付加疑問文は、会話でよく使われます。読み方に注意しましょう。
念をおす気持ちの場合は文尾を下げて読みます。
相手に念をおす場合……文尾を下げる
Mary likes Japan, doesn't she? (マリーは日本が好きですね)
相手に同意・確認を求める場合……文尾を上げる
You can't swim, can you? (君は泳げないんだよね?)
<NOTE>
doesn't she? のように付加疑問文では必ず「(助)動詞 + not 」を短縮形にします。
is not → isn't are not → aren't have not → haven't 等々。

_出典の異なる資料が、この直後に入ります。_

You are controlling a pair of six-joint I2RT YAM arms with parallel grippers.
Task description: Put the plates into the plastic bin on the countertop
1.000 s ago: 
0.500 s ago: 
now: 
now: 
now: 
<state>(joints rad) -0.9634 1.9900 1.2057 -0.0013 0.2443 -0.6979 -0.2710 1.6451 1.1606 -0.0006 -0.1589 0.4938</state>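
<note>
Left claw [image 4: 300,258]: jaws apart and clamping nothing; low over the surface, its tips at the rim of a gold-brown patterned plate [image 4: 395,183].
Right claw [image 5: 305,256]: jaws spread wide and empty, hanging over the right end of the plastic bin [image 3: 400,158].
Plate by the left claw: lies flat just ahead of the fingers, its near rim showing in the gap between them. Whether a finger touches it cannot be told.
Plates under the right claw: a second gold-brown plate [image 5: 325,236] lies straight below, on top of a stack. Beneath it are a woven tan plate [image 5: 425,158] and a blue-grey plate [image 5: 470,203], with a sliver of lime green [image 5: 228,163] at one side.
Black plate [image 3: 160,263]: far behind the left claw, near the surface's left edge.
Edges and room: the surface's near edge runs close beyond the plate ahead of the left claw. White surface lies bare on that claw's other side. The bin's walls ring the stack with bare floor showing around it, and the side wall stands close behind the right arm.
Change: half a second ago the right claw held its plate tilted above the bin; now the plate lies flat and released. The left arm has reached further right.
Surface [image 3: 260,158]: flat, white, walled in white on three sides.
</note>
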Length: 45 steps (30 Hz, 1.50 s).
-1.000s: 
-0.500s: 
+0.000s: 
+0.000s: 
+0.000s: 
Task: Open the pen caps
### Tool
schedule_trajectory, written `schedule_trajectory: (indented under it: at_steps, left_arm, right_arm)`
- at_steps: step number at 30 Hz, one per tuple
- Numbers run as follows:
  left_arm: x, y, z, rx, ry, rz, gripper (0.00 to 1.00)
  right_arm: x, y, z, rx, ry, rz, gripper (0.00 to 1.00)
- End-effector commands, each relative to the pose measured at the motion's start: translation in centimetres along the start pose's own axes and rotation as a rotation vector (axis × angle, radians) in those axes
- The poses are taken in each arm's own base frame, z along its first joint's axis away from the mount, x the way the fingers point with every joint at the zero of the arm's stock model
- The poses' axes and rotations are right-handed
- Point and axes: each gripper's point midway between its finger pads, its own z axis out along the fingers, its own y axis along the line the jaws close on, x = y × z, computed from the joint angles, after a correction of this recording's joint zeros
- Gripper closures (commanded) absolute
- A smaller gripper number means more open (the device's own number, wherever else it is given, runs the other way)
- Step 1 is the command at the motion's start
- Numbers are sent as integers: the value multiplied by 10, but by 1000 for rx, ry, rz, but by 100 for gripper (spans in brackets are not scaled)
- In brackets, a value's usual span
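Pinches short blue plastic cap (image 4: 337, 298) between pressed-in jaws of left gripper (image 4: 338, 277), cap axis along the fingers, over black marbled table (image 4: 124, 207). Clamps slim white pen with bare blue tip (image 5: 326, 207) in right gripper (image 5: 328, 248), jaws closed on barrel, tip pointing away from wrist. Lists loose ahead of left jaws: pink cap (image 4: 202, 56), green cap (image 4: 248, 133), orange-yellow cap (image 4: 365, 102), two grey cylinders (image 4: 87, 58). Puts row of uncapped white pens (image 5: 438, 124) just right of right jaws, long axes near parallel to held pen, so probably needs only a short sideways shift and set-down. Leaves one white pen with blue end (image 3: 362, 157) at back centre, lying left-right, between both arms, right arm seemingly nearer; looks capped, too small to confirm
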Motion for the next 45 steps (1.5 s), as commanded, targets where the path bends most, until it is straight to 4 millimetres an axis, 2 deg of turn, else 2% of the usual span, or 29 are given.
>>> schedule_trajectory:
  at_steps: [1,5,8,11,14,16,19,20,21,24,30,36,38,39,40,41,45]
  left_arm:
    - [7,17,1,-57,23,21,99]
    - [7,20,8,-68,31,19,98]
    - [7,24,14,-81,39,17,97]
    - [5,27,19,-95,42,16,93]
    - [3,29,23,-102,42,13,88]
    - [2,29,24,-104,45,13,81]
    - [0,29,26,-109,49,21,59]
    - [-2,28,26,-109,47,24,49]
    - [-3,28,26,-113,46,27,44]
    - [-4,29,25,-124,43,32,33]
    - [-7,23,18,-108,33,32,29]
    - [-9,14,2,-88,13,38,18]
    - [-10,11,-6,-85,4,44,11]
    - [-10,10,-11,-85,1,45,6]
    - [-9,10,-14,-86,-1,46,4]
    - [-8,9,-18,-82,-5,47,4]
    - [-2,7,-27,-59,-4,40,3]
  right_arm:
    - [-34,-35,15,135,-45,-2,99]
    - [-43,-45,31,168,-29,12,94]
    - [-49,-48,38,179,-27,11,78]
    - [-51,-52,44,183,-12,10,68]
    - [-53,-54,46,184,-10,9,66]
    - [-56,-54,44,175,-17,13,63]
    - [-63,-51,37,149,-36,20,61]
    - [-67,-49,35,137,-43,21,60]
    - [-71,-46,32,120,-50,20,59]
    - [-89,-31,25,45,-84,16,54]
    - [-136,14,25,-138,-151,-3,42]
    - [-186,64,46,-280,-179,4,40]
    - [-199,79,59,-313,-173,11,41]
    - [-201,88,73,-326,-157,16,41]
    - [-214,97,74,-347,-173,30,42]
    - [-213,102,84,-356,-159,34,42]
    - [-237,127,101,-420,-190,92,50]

なお、命令文や Let's ~に付加疑問をつけて調子をやわらげることがあります。
命令文~、 will you?
Let's ~、 shall we?
の形になり、文尾は上げ調子で読みます。
Open the window, will you? ( 窓を開けてくださいね)
Let's go for a walk, shall we? (散歩に行こうよ)
⑥命令文
命令文は、これまでに学んだ平叙文・疑問文と違い、いきなり動詞の原形から始まります。
ふつう主語の You は省きます。
命令文は「~しなさい」(命令)、「~してください」(依頼)の意味を表す文です。
否定文になると動詞の原形の前に Don't を付け、「~してはいけない」(禁止)の意味を表します。
●肯定の命令文 動詞の原形~. |
「~しなさい」(命令) 「~してください」(依頼) |
Come here, John. (ジョン、来なさい) Sit down, please. (お座りください) |
●否定の命令文 Don't+動詞の原形 |
「~してはいけない」(禁止) | Don't open the door (ドアをあけてはダメ) |
動詞が be動詞なら原形の Be で始めます。否定形は Don't be~.
Be kind to the children. (子供たちに親切にしなさい)
Don't be noisy. (そうぞうしくするな)
<NOTE>
次のような特別な形の命令文を用いることもあります。
a. 主語のYouを付けた命令文。このYouは強く発音する。
I must go out. You stay here.
(私は出かけなければならない。 君はここにいなさい)
b. 強い命令を表す。「Do+動詞の原形~」このDoも強く発音する。
Do come again.
(ぜひまたおこしください)
c. Let で始まる命令文。「~させてください」「~させなさい」の意味で一人称・
三人称に対する命令文になる。
Let me go with you.
(一緒に行かせてください)
Let him play your guitar.
(彼に君のギターをひかせなさい)
なお、Let us の短縮形の Let's は「~しよう」の意味です。
⑦感嘆文
「なんと~なのだろう」と驚き・意外などの強い感情を表す文を感嘆文といいます。
次のように How か What で始め、文尾には必ず感嘆符(!)をつけます。
How と What は、強める語句によって使い分けること。
名詞の意味を強める What (a ,an)+形容詞 +名詞+S+V! |
She is a very kind girl. What a kind girl she is! (彼女はなんと親切な子だろう) |
形容詞・副詞を強める How+形容詞・副詞+S+V! |
She cooks very well. How well she cooks! (彼女はなんて料理が上手なんだ) |
上の例文に示したよう、感嘆文では「S+V」が文尾に置かれる。
しばしばこの「S+V」が省略されることがあります。
What a nice day (it is) ! (なんといい天気なんだろう)
How wonderful (this is)! (なんと素晴らしいのだろう)
⑧単文・重文・複文
複雑な文になると、主語・述語動詞がいくつもあるということもしばしば。
そこで、文の構造を三つに分けて考えてみましょう。
単文 | 「S+V」が一組だけの文 We played many kinds of games. (私たちはいろいろなゲームをした) S V |
重文 | 〔「S+V」and 〔butなど〕「S+V」〕の構造の文 The bell rang, and the train began to move. (ベルが鳴って列車が動き出した) S V 接続詞 S V |
複文 | 〔「S+V」when 〔thatなど〕「S+V」〕の構造の文 My grandfather died when I was a boy. (私の祖父は私が少年の時に死んだ) S V 接続詞 S V |
単文は、構造の最も単純な文で「S+V」が一組だけですね。
これに対して重文・複文には「S+V」を含む語群が接続詞などで結ばれて、二つ以上含まれています。
そのため、一般に長い分になりがちです。
この「S+V」を含む語群のことを節と言います。
重文中の節は文法上対等の関係にあるので、対等節または等位節といいます。
●重文
The bell rang, and the train began to move.
節 節
対等節 + 対等節 の構造
一方、複文の場合は、節はwhen, that などで結ばれ、中心になる節(主節)とそれに
従属する節(従属節)とに分かれます。
●複文
My grandfather died when I was a boy.
主節 従属節
主節 + 従属節 の構造
<NOTE>
従属節には名詞節・形容詞節・副詞節があります。